Create a Standardized Client Folder Template

Every client engagement should begin with a standardized folder template: 00_Admin (contracts, SOW, meeting notes), 01_Brand-Assets (logos, fonts, style guide), 02_Working-Files (by discipline), 03_Drafts (by round), 04_Finals (approved, print-ready, web-optimized), and 05_Archive. Numbered prefixes enforce logical reading order.

2

Implement Version Control for Deliverables

Adopt a naming convention that encodes the deliverable name, version number, and status: ProjectName_DeliverableName_v01_draft.psd. Version numbers increment with meaningful changes. Draft and final suffixes indicate approval status, not sequence. Avoid ambiguous naming like "final_final_v2."

3

Separate Drafts from Finals

Drafts and finals must never coexist in the same folder. Your 03_Drafts directory holds every iteration organized by round. Your 04_Finals directory holds only client-approved, ready-to-use assets. Moving a file from Drafts to Finals is a deliberate act that signals approval.

4

Establish Archive Workflows

Define clear archiving triggers: final invoice paid, client confirmed receipt, or 30 days since last activity. Move the entire client folder into the Archive directory organized by year and quarter. Compress working files but keep finals uncompressed for quick access.

5

Automate with Sortio

Use Sortio to automate client folder scaffolding, draft and final routing based on naming conventions, archive enforcement based on inactivity, naming convention enforcement, and asset format separation across subfolders within Finals.

6

Document and Audit Regularly

Create a one-page reference of your folder template and naming conventions for onboarding. Run monthly audits of active client folders. Assign a deliverable owner per account. Review archives quarterly and purge past retention policy.

Example Workflow

1Before

A design agency with files scattered across team members' machines. Drafts mix with finals, version naming is inconsistent, and a freelancer sends the wrong comp to a client because they grabbed a file from the wrong folder.

2The Prompt

Organize this client folder: separate source files from exports, route drafts to round-based subfolders, move approved finals to the Finals directory by format, and archive anything from completed projects

3After

Client folders follow a consistent template. Drafts and finals are cleanly separated. Version naming is standardized. Sortio automatically routes new files to the correct location based on naming conventions, and completed projects archive themselves after 30 days of inactivity.

Pro Tips

  • Use the same top-level template for consistency across retainer and one-off clients, but add date-based subdirectories for ongoing retainer work
  • Add team member initials before version numbers to track who created which version
  • Create an Inbox subfolder in Brand Assets to quarantine disorganized client-supplied files before sorting them
  • Compress working files when archiving but keep finals uncompressed for quick access
  • Sortio can save 5 to 10 hours per week in manual file management for agencies handling 20+ active clients

Frequently Asked Questions

How do I handle clients who send assets in disorganized batches?

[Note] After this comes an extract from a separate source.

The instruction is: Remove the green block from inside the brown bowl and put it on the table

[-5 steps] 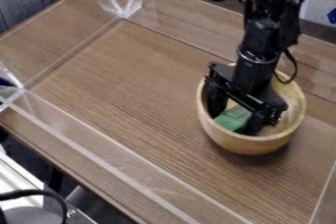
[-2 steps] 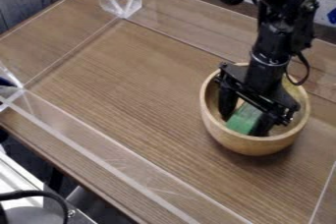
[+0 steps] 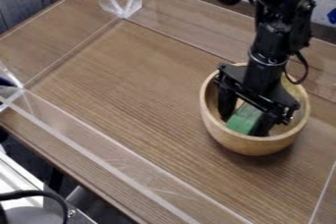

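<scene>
Wood-grain bench (image 3: pixel 118 90) fills my view, with the clear acrylic wall (image 3: pixel 79 154) closest to me and much bare surface behind it. Further back at the right stands the brown bowl (image 3: pixel 223 138). The green block (image 3: pixel 246 121) lies inside it, not yet lifted. My gripper (image 3: pixel 254 116) points down into the bowl with its jaws wide, one finger on each side of the block. Compared with a second ago it has shifted slightly to the right and now straddles the block. I judge that closing is the next step.
</scene>
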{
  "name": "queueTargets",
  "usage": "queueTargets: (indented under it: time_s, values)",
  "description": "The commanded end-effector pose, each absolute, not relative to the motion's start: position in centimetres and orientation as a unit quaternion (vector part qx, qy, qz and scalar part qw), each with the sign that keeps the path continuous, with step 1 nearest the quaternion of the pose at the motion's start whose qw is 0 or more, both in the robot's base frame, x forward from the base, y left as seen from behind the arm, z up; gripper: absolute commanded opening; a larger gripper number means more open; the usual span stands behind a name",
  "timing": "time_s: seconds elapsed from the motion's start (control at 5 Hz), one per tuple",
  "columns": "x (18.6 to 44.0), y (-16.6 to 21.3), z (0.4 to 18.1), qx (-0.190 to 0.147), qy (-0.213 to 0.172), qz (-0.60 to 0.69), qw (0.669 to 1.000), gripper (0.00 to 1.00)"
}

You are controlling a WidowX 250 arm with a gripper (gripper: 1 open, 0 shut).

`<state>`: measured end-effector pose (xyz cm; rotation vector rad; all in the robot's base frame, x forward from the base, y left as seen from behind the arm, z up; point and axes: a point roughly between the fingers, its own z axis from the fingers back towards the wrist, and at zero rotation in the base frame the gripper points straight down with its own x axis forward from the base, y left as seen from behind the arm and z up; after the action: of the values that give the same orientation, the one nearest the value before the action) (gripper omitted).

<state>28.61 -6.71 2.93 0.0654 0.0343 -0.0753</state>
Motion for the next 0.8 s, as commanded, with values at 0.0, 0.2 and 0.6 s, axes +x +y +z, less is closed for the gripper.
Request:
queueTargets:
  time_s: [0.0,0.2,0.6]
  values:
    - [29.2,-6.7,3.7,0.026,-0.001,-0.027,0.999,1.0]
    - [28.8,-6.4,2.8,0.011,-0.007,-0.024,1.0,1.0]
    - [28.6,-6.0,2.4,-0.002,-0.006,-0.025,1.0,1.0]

Create an Inbox subfolder within each client's Brand Assets directory. Route all incoming client files there first, then use Sortio to sort them by file type into the appropriate subdirectories. This prevents client-supplied chaos from infecting your organized structure.

What naming convention should I use if multiple team members work on the same deliverable?

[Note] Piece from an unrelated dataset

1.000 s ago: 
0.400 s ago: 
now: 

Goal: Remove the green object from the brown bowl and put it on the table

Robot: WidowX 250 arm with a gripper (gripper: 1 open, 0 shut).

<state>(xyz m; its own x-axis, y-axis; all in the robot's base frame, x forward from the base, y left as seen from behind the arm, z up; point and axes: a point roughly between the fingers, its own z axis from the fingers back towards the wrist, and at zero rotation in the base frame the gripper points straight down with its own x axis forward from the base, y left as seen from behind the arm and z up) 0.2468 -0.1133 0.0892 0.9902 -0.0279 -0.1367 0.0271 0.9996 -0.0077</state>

Add initials before the version number (e.g., ProjectName_DeliverableName_MG_v03_draft.psd). This clarifies who created which version and prevents conflicts. Sortio can sort files by team member initials into review subdirectories.

How long should we keep archived client deliverables?

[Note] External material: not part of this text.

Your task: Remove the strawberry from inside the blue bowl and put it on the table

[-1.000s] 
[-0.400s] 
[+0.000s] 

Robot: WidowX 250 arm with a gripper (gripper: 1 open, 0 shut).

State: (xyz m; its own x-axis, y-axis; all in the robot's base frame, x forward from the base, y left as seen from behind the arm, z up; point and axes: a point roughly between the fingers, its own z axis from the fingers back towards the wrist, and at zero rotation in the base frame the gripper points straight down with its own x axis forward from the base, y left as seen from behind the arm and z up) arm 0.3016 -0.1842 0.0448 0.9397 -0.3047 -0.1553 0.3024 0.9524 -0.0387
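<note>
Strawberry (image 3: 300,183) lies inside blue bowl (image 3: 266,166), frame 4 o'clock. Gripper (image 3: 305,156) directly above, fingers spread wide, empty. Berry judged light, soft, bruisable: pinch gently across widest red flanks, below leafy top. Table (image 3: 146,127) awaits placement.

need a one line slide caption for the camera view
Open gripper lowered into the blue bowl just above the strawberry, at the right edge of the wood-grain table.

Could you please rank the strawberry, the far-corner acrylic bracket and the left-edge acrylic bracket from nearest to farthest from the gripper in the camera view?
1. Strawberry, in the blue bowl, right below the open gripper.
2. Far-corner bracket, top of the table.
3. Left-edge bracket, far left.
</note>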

Most agencies retain archives for two to three years after project completion. Check contracts for retention clauses and industry regulations. Store archives on lower-cost storage tiers and maintain an index document for quick lookups.

Should we use the same folder structure for retainer clients and one-off projects?

Use the same top-level template for consistency, but add date-based or campaign-based subdirectories under Working Files and Drafts for retainer clients. Sortio can automatically create these subdirectories as new work arrives.